Shiv Sena supremo Bal Thackeray, one of Indian politics' best known figures, died in Mumbai today - November 17. He was 86 years old.
Bal Keshav Thackeray was born on January 23, 1926 in Pune. His father, Keshav Thackeray, was a social activist and ran a fortnightly magazine called “Prabodhan” or Enlightenment. Mr Thackeray senior was part of the movement that helped form the state of Maharashtra in the 1950s.
Bal Thackeray started out as a cartoonist with Mumbai's The Free Press Journal. His cartoons also made the Sunday edition of The Times Of India. He then began his own cartoon weekly, called Marmik, with his brother and used it as a platform to campaign against Maharashtra's growing non-Marathi communities, particularly the Gujaratis and South Indians.
Bal Thackeray formed the Shiv Sena on June 19, 1966. The Sena originally aimed to defend the rights of Maharashtrians and to ensure job security for them. The Sena newspaper Saamna was started in 1989.
Bal Thackeray was nicknamed "remote control" during the reign of the BJP-Shiv Sena combine in Maharashtra from 1995 to 1999 because he was the key but behind-the-scenes figure in all government policies formulated.

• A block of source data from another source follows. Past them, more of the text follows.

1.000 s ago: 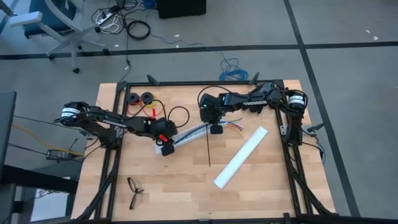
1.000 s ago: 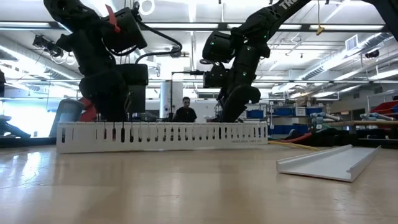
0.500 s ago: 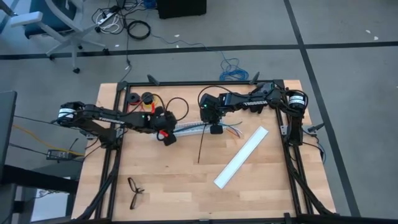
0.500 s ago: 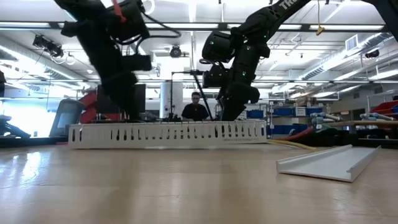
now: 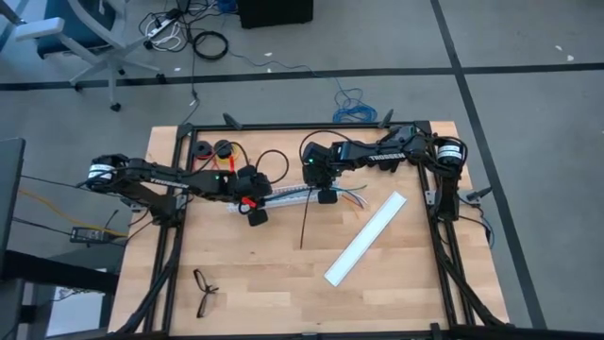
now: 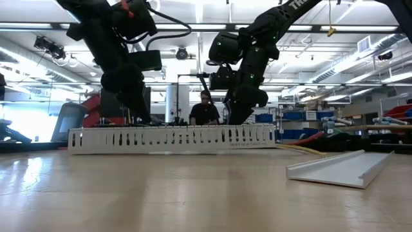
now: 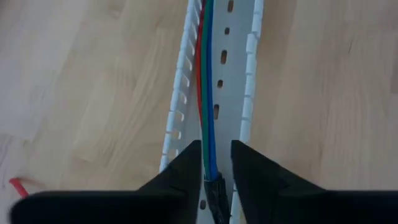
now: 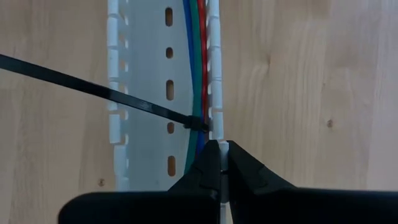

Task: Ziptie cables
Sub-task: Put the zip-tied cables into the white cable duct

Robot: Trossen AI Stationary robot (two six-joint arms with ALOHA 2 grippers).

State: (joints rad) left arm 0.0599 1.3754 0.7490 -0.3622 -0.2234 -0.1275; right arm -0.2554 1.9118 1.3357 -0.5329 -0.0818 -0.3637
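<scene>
The cables [image 7: 207, 93], red, green and blue wires, lie along the inside of a white slotted rail [image 5: 293, 195]; their loose ends [image 5: 354, 192] stick out at its right end. The ziptie [image 5: 307, 222], a thin black strip, crosses the rail [image 8: 93, 87], and its free end lies on the table toward the near edge. My left gripper [image 7: 216, 149] is at the rail's left end, nearly shut around the wires. My right gripper [image 8: 219, 144] is shut at the rail's right end, where the ziptie's other end [image 8: 200, 124] meets the wires. My left gripper has the wire bundle beside its small black connector [image 7: 217, 190] between its two fingers. It comes slanting down from the table's left, with its fingers lying along the wires. The wires stay lying in the rail. My right gripper is shut right where the ziptie's end [image 8: 204, 126] reaches the rail's side wall [image 8: 214, 106]. It comes slanting down from the right. Its own fingertips hide the place of contact, so I cannot tell whether the wall is also between them. The ziptie lies across the rail.
A flat white rail cover [image 5: 366, 238] lies aslant at the right. Glasses [image 5: 203, 288] sit near the front left. Two black spools with red and yellow wire [image 5: 212, 148] and a black cable loop [image 5: 271, 168] lie at the far left. A person [image 6: 205, 111] stands beyond the table.
My left gripper has risen and gone toward the table's far edge. The rail's left end has swung that way with it, while its right end stayed under my right gripper. The ziptie's free end has swung toward the table's left.
</scene>
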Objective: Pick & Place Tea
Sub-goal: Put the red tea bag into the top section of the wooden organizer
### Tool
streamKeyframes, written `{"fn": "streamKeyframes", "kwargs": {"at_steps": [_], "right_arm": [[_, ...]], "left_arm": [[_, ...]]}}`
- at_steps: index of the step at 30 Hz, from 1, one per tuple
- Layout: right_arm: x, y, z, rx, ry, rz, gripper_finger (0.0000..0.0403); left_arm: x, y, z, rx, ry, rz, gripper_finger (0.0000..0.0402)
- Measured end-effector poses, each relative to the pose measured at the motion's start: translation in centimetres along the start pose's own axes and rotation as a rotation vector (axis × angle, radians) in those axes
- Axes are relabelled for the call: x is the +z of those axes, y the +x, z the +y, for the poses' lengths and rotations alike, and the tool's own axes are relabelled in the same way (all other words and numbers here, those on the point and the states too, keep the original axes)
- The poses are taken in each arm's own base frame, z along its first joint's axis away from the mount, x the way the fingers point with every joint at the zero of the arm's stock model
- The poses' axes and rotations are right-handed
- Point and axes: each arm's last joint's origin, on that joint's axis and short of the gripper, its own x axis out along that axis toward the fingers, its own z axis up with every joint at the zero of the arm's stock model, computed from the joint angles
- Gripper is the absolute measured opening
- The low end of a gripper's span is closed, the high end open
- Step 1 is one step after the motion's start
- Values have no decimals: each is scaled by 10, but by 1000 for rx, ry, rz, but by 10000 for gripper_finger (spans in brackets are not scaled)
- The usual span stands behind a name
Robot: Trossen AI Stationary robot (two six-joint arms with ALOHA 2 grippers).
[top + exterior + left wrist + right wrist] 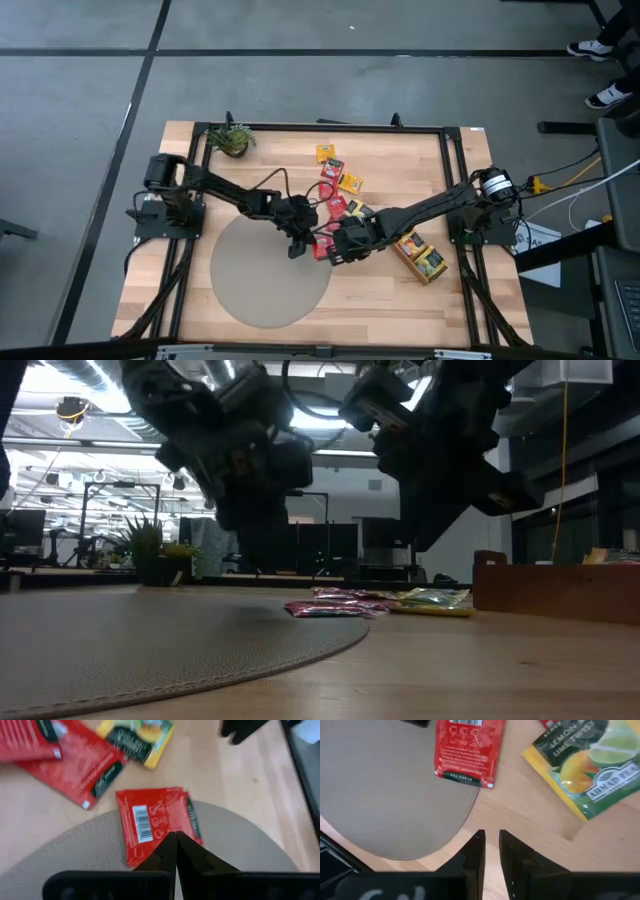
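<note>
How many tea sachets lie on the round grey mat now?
1: a red sachet lies across the mat's edge, by the left gripper. The other sachets lie off it; the arms may hide more.

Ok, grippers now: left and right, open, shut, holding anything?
Left gripper: shut, empty, above the red sachet.
Right gripper: fingers slightly apart, holding nothing, over bare table.
</note>
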Motion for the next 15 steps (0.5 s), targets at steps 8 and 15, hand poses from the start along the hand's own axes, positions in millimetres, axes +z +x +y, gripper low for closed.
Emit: {"fn": "streamKeyframes", "kwargs": {"at_steps": [8,15], "right_arm": [[-3,26,-13,283,75,-26,56],[-4,46,-48,363,269,-79,56]], "left_arm": [[-18,26,14,-24,-122,101,1],[-22,28,15,-49,-143,134,1]]}}
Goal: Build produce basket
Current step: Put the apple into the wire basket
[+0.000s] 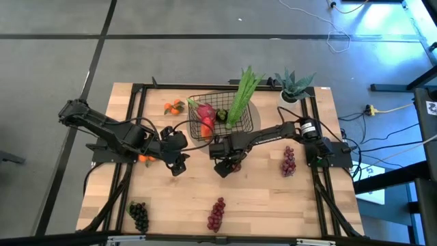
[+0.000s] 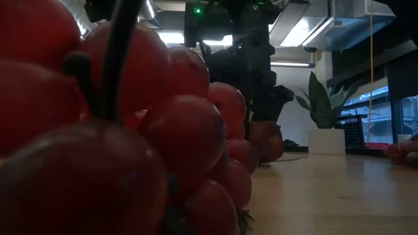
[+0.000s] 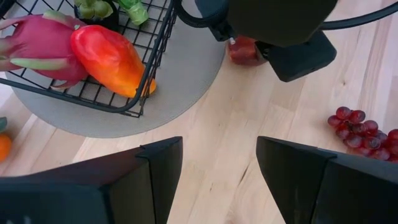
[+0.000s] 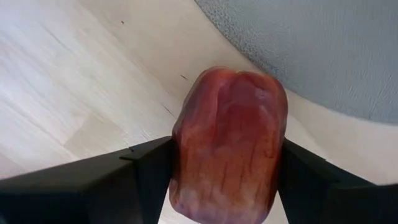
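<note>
The right claw [image 1: 226, 166] pinches a red fruit [image 4: 229, 143], its two dark fingers [image 4: 144, 174] pressed against the fruit's sides, low over the bare wood of the worktop [image 1: 266, 198] just beside the edge of the round grey mat [image 4: 323, 50]. In the left wrist view the same fruit [image 3: 244, 51] shows under the right arm's dark body, right at the mat's rim [image 3: 186, 87]. The left claw [image 1: 179, 164] hangs spread and holds nothing, over the wood near the mat, with its fingers [image 3: 158, 171] well apart.

The basket [image 1: 222, 116] stands on the mat toward the far middle of the worktop. Inside it lie the pink dragon fruit [image 3: 40, 46] and the red-orange mango [image 3: 111, 59], touching each other, with a small green fruit [image 3: 93, 9] beyond them. The long green leafy stalk [image 1: 244, 92] leans out over the basket's far right side.

Outside the basket, small oranges [image 1: 175, 106] sit to its left, a red grape bunch [image 1: 289, 161] lies near the right arm's base, another red bunch [image 1: 217, 214] lies near the front edge, and a dark bunch [image 1: 138, 216] lies at the front left. A potted spiky plant [image 1: 295, 85] stands at the far right corner.
</note>
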Tool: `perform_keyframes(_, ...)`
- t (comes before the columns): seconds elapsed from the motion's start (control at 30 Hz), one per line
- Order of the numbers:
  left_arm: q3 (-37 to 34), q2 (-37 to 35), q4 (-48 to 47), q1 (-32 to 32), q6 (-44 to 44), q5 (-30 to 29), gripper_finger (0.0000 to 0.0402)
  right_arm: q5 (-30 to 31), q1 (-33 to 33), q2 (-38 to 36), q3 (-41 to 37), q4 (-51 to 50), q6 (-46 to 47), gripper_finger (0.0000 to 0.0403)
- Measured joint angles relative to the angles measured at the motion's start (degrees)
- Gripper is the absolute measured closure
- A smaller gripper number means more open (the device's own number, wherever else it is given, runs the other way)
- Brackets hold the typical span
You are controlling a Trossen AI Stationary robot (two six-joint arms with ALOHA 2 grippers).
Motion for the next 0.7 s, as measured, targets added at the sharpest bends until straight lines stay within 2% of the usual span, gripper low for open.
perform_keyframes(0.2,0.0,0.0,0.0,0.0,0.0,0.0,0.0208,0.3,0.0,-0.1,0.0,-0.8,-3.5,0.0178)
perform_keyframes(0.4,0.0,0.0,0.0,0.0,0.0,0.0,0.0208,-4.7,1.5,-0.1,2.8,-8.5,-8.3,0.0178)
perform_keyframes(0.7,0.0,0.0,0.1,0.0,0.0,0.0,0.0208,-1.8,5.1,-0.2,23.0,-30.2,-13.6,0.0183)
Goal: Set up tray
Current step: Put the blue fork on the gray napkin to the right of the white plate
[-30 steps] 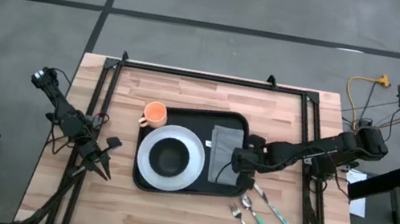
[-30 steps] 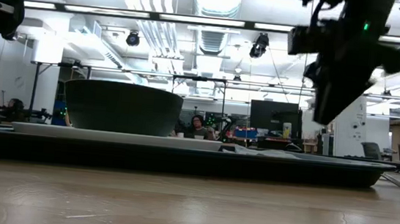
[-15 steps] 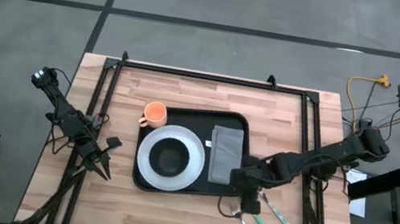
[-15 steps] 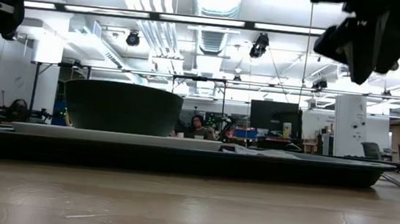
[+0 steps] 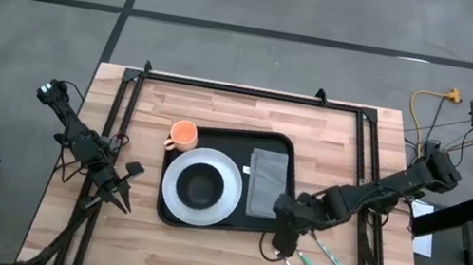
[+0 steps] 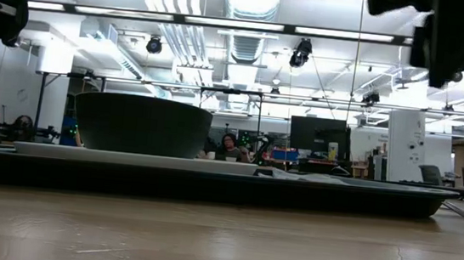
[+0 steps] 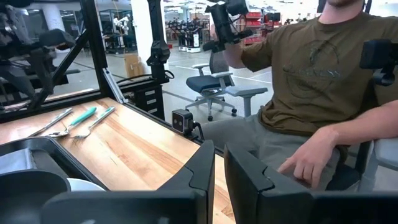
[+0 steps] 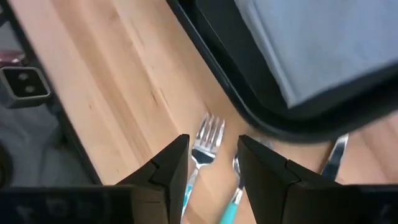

In 1999, Bal Thackeray was banned by the Election Commission from voting or contesting elections for six years, till December 2005.
In this picture, Bal Thackeray shows ink mark on his finger after casting his vote in Mumbai on Oct. 13, 2009.
Bal Thackeray held strong anti-Muslim views. In 2002, he called for Hindu suicide squads to be formed to fight “Muslim violence.” He was known for his inflammatory rhetoric and anti-Islam editorials in Saamna.
The Shiv Sena was part of the demolition of the Babri Masjid on December 6, 1992. In 2010, Mr Thackeray also opposed Bollywood star Shah Rukh Khan's film My Name Is Khan after the actor spoke about how cultural interaction could promote friendly ties with Pakistan.
Bal Thackeray has also been known as a champion of the Marathi manoos or the Marathi man. Conversely, he also attacked Maharashtrians of non-Marathi origin. In Saamna, he called Biharis "an unwanted lot" and also criticized the Chhat Pooja, a festival celebrated in Bihar and Uttar Pradesh. In 2008, a faction of the Shiv Sena broke away to form a separate party in protest against Mr Thackeray's “partial attitude” towards Maharashtrians.
Mr Thackeray was controversially an admirer of Adolf Hitler. He was quoted by Asiaweek magazine as saying: I am a great admirer of Hitler, and I am not ashamed to say so! I do not say that I agree with all the methods he employed, but he was a wonderful organizer and orator, and I feel that he and I have several things in common. What India really needs is a dictator who will rule benevolently, but with an iron hand.'
In 2004, Bal Thackeray promoted his son Uddhav from editor of Saamna to executive president of the Shiv Sena. The united front that the Tackerays presented as a family was fractured in 2006 when Uddhav had a falling out with his cousin Raj, son of Bal Thackeray's younger brother. Raj left to form his own party, the Maharashtra Navnirman Sena.
Indian-British author Salman Rushdie satirizes Bal Thackeray in his novel The Moor's Last Sigh. Ram Gopal Varma's films Sarkar and Sarkar Raj are believed to be based on the political fortunes of the Thackeray family.